Anheuser Busch President Explains Why New NFL Deal Makes Sense
In May, when it became clear that Anheuser-Busch had won the rights to be the official beer of the NFL, I ripped the deal as a "lazy buy."
My rationale was that Anheuser-Busch would better doing the stealth type of marketing that craft beers were doing instead of the mainstream deals, which I argued would get less of a bang for their buck.
The deal, reported at six years and $1.2 billion, did include the right to the NFL shield and the use of all the logos. What didn't it include? Well, team deals are separately negotiated and there is no advertising exclusivity for any game except for the Super Bowl.
The package did include a two-year extension (through 2014) on exclusive beer rights for the Super Bowl broadcast. The folks at Anheuser Busch promised me they would respond to my criticism when the time was right. Since the deal actually began today they did so. Here's my conversation with Anheuser Busch president Dave Peacock.

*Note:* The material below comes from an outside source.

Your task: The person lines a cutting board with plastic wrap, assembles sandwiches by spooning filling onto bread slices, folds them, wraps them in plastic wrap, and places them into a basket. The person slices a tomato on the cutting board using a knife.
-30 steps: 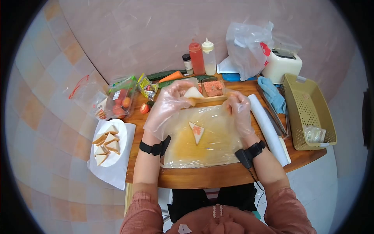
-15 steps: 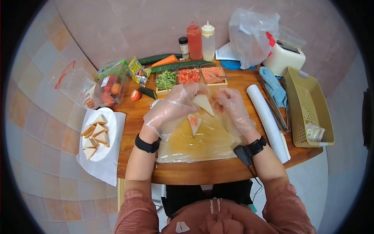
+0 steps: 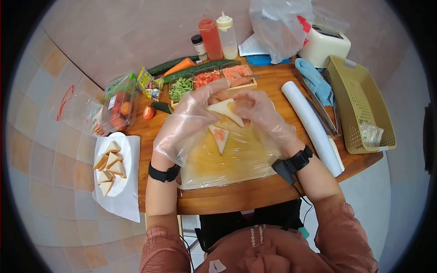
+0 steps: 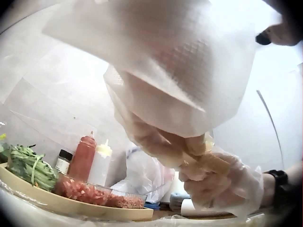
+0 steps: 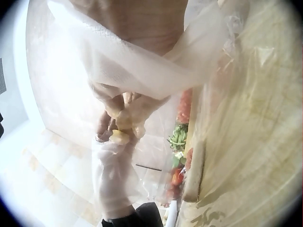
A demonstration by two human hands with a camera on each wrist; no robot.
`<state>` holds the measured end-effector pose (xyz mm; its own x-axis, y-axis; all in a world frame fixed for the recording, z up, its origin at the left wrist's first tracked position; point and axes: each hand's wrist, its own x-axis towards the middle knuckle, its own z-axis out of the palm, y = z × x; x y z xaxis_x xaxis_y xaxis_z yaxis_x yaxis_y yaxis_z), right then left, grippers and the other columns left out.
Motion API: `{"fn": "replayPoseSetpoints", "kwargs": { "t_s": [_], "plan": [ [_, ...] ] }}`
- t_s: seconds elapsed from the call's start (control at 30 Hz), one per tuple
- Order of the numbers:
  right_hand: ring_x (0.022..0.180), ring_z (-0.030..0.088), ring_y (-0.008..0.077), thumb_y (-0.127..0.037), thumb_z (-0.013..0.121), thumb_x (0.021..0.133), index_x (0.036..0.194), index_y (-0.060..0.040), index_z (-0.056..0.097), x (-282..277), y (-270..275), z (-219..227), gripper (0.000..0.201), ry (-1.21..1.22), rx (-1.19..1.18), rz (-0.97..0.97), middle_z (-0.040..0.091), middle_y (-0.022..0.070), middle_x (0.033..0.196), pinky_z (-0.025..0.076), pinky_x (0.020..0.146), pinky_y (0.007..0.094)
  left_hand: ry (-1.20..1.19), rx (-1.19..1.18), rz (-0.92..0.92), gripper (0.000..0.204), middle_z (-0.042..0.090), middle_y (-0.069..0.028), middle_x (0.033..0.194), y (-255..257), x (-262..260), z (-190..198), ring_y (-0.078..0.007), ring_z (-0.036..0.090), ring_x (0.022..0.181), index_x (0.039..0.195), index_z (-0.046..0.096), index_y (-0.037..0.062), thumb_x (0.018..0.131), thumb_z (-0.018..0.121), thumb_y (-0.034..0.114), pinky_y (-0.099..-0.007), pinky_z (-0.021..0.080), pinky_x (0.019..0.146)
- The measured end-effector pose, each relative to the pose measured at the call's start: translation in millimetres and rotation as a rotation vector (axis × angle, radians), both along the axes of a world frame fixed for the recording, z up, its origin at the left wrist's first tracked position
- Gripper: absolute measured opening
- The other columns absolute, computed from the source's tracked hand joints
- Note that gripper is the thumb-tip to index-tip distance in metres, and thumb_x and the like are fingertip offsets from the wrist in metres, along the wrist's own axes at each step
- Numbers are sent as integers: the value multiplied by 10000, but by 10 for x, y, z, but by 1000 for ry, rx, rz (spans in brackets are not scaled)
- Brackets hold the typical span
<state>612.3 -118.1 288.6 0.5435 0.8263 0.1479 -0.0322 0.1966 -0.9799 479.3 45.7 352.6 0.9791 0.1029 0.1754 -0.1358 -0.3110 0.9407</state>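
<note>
Both hands wear loose clear plastic gloves and meet over a cutting board (image 3: 246, 168) wrapped in cling film. My left hand (image 3: 189, 116) grips a triangle of white bread (image 3: 225, 109) at its left side. At the other side my right hand (image 3: 259, 111) pinches it, fingers close to the left hand's. In the left wrist view, a bread edge (image 4: 215, 163) shows between the gloved fingers. Just below the hands, a second bread triangle (image 3: 219, 139) lies on the film with pink chopped filling on top; its side (image 5: 194, 177) shows in the right wrist view.
Behind the hands, a wooden tray (image 3: 248, 85) holds containers of cucumber shreds, red chopped pieces and pink chopped filling. A white plate (image 3: 126, 157) of sandwich triangles stands left. To the right lie a white roll (image 3: 312, 129) and a perforated basket (image 3: 359, 104). Sauce bottles (image 3: 210, 38) stand behind.
My right hand has come in from the right, and its fingers now pinch the bread triangle that the left hand holds. The triangle has turned and sits lower, nearer the one with filling.
</note>
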Motion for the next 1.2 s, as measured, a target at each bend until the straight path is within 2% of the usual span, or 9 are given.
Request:
{"fn": "replayPoseSetpoints", "kwargs": {
  "t_s": [0.1, 0.17, 0.2, 0.3, 0.57, 0.8, 0.87, 1.0, 1.2],
  "plan": [
    [665, 605, 77, -65, 682, 916, 1095, 26, 653, 10, 17, 21, 203, -18, 8, -54, 656, 17, 844, 465, 574, 232, 19, -94, 32, 631, 632, -97, 1239, 9, -14, 77, -154, 625, 1075, 1410, 526, -47, 794, 607, -158, -308, 519, 922],
    [662, 593, 70, -72, 684, 921, 1060, 10, 674, 17, 7, 9, 162, -106, 20, -82, 650, 8, 829, 463, 579, 230, 55, -170, 111, 553, 653, -86, 1143, -12, -37, 144, -136, 639, 1020, 1372, 569, -27, 829, 631, -110, -287, 520, 878],
    [662, 593, 70, -72, 684, 921, 1060, 10, 674, 22, 6, 7, 162, -100, 17, -88, 650, 8, 829, 463, 579, 230, 62, -172, 105, 553, 653, -86, 1143, 21, -39, 148, -136, 639, 1020, 1372, 569, -27, 829, 631, -110, -287, 520, 878],
    [665, 586, 62, -81, 689, 927, 1019, -1, 687, 13, -7, 18, 122, -104, 67, -113, 644, -5, 817, 461, 584, 228, 105, -209, 219, 443, 667, -51, 1009, 58, -40, 160, -122, 654, 928, 1264, 655, -13, 823, 706, -13, -238, 500, 837],
    [794, 602, 62, -76, 674, 934, 1364, -16, 619, -47, -24, 62, 438, 6, 169, -22, 687, -5, 1003, 500, 647, 225, 52, -110, 251, 375, 651, -36, 993, 54, -1, 97, -103, 621, 939, 1201, 686, -15, 826, 698, -26, -229, 489, 851],
    [726, 570, 50, -107, 648, 965, 1277, -25, 685, -30, -50, 55, 325, -1, 84, 26, 673, -20, 907, 459, 626, 218, 51, -50, 206, 329, 645, -34, 982, 14, 1, 121, -97, 605, 923, 1183, 684, -31, 856, 670, -2, -228, 479, 842],
    [695, 553, 48, -140, 653, 977, 1230, -26, 712, -38, -35, 49, 284, -13, 55, 23, 665, -28, 872, 439, 609, 217, 56, -103, 218, 322, 648, -37, 986, 26, 1, 101, -98, 608, 918, 1182, 683, -34, 863, 671, 13, -229, 479, 835],
    [692, 562, 48, -162, 660, 982, 1220, -25, 716, -19, -37, 25, 280, -38, 86, 19, 672, -24, 875, 451, 613, 221, 89, -193, 302, 323, 664, -39, 965, 25, 6, 107, -97, 627, 882, 1192, 676, -35, 881, 678, 55, -234, 487, 797],
    [699, 607, 62, -166, 692, 964, 1150, -13, 725, -22, -17, 2, 244, -31, 68, -14, 693, -8, 875, 481, 629, 227, 170, -190, 258, 298, 701, -47, 920, 19, -11, 116, -102, 651, 778, 1169, 671, -25, 890, 695, 79, -241, 497, 739]
  ]
}}
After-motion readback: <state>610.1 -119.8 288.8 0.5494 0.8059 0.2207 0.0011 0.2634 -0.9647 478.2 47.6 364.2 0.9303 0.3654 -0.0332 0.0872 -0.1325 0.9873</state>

Darren: Tell me why this deal makes sense for Anheuser Busch?
Peacock: Well, for us, we already had 28 of the 32 teams. What it did is allow us to expand our NFL marketing in about a third of industy volume where we weren't leveraging it before because we were limited to a 75-mile radius just around those teams that we sponsored.
Note: When a brand signs a team deal, the territory rights extend to a 75-mile radius around that market. So if A-B has a deal with the Denver Broncos they can't sell Broncos packaging on a retail display in Casper, Wyo. The NFL deal buys that "white space," something that I did not account for in my column. If you don't have the entire NFL deal, you can't use any NFL marks in markets that aren't within 75 miles of an NFL team.
Darren: So you now you have 28 of 32 teams? Is that correct?
Peacock: We have 28 of 32 and we obviously have the national deal with the NFL that we're very excited about.
Note: MillerCoors owns four teams exclusively -- the Chicago Bears, the Green Bay Packers, the Minnesota Vikings and the Dallas Cowboys. Anheuser-Busch owns at least advertising rights of all the other teams, though all those deals aren't exclusive. MillerCoors says it also owns non-exclusive rights to 17 other NFL teams.
Darren: Let's talk about the potential lockout here. Obviously, in order to say that this is the first day of the deal, you had to cut some sort of check. What happens if there's no NFL season? What happens to that contract? Does that roll over at all?
Peacock: We don't disclose the detailed terms of our contract, but there is money that will come back overall in our NFL investment. We have plans to re-invest if there isn't an NFL season. But we're confident that the NFL and the NFLPA will work it out.
Darren: Why go with the bigger brand Bud Light (as the official beer of the NFL)?
Peacock: Bud Light is the biggest beer brand in the country, biggest beer brand in world and over half of our consumers are avid NFL fans based on our research.